Питера потряс вид Гордона. Этот обычно невозмутимый, всеми уважаемый человек сидел, подавшись вперед и неподвижно уставившись на экран. Он что-то бормотал про себя, как молитву.
Питер взглянул на Мэри, сидевшую напротив него. Она выглядела очаровательно в простой белой блузке и юбке, но красные припухшие веки выдавали ее состояние. Перед просмотром фотографий каменных плит, когда Питер рассказывал об исчезновении Люка, она ушла к себе в каюту и выплакала там свое горе.
Плакала ли она о настоящем Люке, о том Люке, каким он был сейчас?
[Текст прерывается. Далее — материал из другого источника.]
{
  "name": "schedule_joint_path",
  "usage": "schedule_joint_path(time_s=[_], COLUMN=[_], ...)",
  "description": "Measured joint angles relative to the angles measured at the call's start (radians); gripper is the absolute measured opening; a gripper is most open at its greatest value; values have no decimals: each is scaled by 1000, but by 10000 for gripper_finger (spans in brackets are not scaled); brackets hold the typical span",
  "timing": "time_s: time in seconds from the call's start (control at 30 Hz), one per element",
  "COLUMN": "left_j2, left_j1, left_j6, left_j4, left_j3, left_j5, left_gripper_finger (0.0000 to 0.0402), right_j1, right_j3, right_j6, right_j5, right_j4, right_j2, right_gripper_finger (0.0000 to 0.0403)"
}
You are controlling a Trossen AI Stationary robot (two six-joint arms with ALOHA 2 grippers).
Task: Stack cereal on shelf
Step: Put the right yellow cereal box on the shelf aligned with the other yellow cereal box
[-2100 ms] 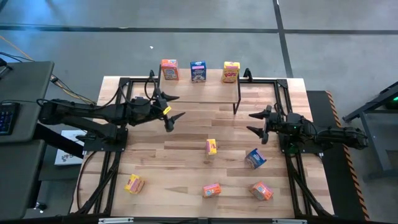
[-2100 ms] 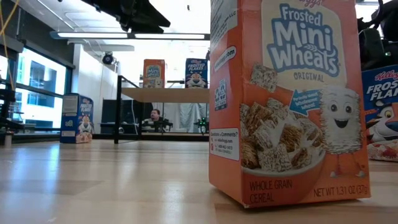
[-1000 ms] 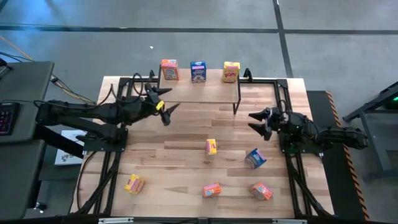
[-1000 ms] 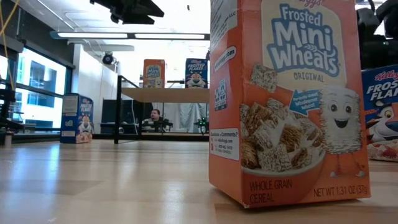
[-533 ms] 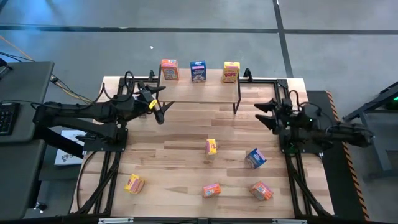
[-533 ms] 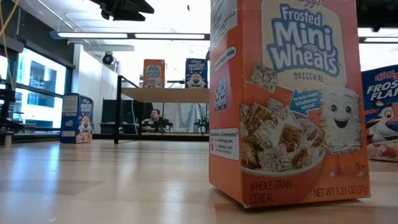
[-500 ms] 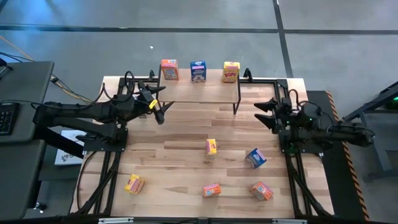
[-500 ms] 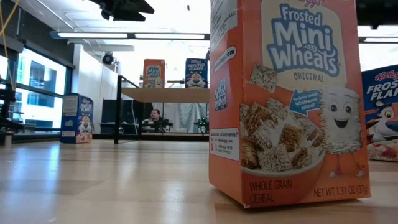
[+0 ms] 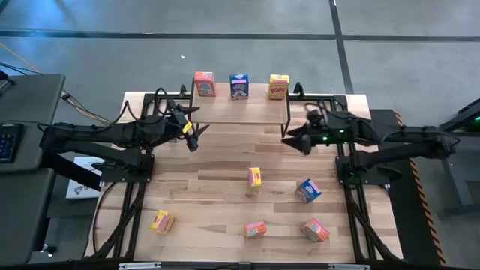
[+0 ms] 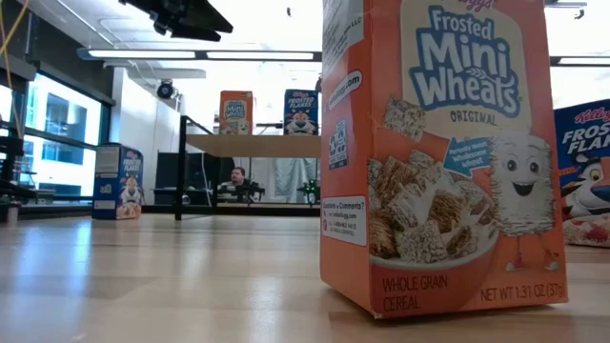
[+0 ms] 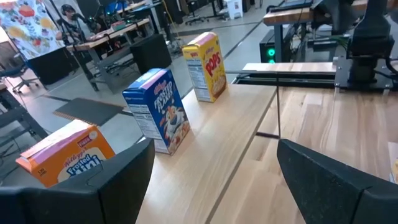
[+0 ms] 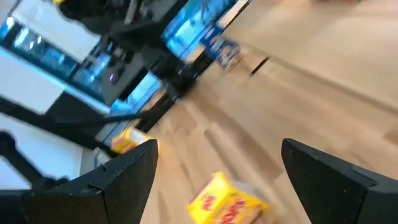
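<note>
On the shelf stand three cereal boxes; five more lie on the table. Left gripper and right gripper flank the shelf, fingers spread, empty

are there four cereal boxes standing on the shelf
No, the high view shows only three on the shelf: an orange box, a blue box and a yellow box.

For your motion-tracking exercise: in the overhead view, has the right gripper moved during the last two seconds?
Yes. The right gripper has swung toward the table's middle and now sits beside the shelf's right front leg, fingers open.
</note>
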Motion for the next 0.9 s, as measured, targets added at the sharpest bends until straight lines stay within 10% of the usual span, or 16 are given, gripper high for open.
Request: schedule_joint_path(time_s=[0.4,0.9], left_j2=[0,0], left_j1=[0,0], left_j6=[-1,2], left_j4=[-55,-59], left_j3=[0,0], left_j5=[0,0], left_gripper_finger=[330,330], right_j1=[164,184], right_j3=[414,542], right_j6=[173,407], right_j5=[145,77], right_j4=[-399,-541], right_j2=[379,684], right_gripper_finger=[334,334])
Или она горевала о том идеале, который создала в своем воображении много лет назад? Последний вариант казался правдоподобнее. Питер хорошо знал Люка, и он ему нравился, но вряд ли заслуживал такого восхищения.
Он перехватил взгляд Мэри и кивнул головой в сторону Гордона. Мэри, соглашаясь, кивнула в ответ, что заставило Питера откашляться и повернуться на стуле.
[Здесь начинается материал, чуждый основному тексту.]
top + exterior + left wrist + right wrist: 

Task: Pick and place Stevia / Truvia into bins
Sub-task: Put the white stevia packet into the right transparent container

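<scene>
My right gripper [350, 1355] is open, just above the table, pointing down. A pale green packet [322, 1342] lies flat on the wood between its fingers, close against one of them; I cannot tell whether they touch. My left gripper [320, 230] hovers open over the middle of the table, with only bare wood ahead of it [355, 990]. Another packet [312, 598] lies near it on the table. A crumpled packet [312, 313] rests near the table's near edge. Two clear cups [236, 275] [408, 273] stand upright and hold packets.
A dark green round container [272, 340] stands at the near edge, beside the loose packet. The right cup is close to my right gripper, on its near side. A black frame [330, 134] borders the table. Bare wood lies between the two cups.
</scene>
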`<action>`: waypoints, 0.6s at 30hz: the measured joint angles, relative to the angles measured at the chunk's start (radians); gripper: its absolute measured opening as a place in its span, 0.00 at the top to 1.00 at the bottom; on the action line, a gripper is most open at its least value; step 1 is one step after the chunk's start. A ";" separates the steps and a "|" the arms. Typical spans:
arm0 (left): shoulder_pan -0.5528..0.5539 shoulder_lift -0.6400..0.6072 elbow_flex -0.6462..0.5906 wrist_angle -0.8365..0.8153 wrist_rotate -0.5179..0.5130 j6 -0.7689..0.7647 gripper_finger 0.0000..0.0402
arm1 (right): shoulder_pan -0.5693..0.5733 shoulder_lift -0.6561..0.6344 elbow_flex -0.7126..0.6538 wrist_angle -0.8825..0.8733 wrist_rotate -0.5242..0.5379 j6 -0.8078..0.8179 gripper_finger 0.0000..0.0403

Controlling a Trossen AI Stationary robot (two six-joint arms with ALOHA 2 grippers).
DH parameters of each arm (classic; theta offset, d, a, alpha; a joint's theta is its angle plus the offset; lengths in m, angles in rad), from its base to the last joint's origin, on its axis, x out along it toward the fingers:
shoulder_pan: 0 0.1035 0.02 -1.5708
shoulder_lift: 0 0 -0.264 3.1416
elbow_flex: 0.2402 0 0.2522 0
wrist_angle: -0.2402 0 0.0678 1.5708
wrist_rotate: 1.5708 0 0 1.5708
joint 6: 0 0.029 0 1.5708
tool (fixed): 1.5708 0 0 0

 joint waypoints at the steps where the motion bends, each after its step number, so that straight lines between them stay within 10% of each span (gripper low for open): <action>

– Гм, доктор Гордон! У вас уже сложилась какая-либо теория, объясняющая происхождение этих плиток?
Для людей, которые месяцами или даже годами проверяют любую теорию прежде, чем что-либо утверждать, это был плохой вопрос, и Питер поспешил уточнить.
– Я имею в виду, в той теории, в какой у нас есть данные, необходимые для проведения экспериментальной…
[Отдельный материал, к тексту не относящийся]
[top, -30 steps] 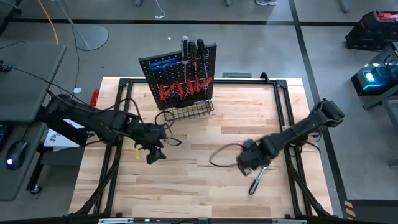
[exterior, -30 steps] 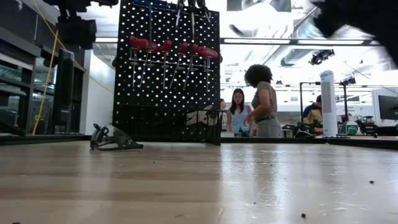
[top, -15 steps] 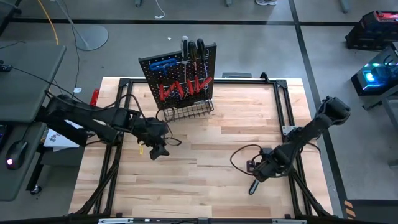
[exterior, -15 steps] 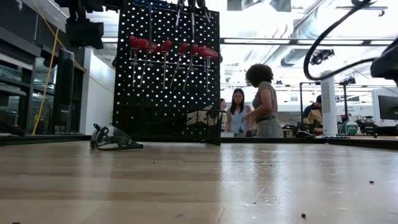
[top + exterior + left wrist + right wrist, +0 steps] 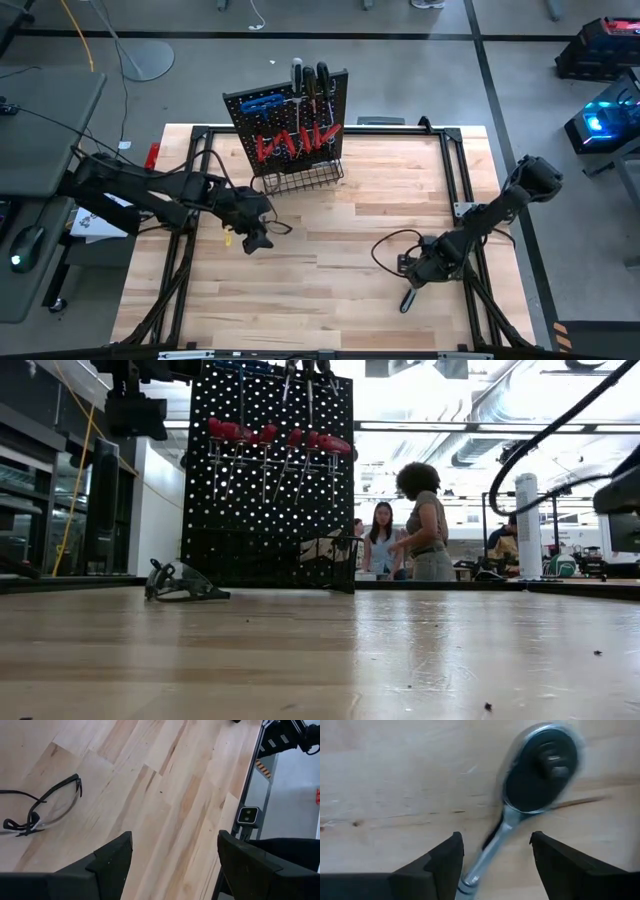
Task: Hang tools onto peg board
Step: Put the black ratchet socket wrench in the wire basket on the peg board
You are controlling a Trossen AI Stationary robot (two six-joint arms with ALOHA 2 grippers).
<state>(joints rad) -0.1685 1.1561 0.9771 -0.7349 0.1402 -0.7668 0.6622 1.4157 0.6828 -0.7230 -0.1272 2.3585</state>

– Теория, мой дорогой Питер? Теория? Кто может говорить о теориях в такой момент, какой мы сейчас все переживаем? Когда с определенностью можно говорить только об этом редком и драгоценном миге! Ради Бога, о каких теориях может идти речь, когда мы это знаем, вы знаете, все знают!
Он громко закашлялся и убрал в карман носовой платок, чтобы вновь погрузиться в увлеченное созерцание экрана.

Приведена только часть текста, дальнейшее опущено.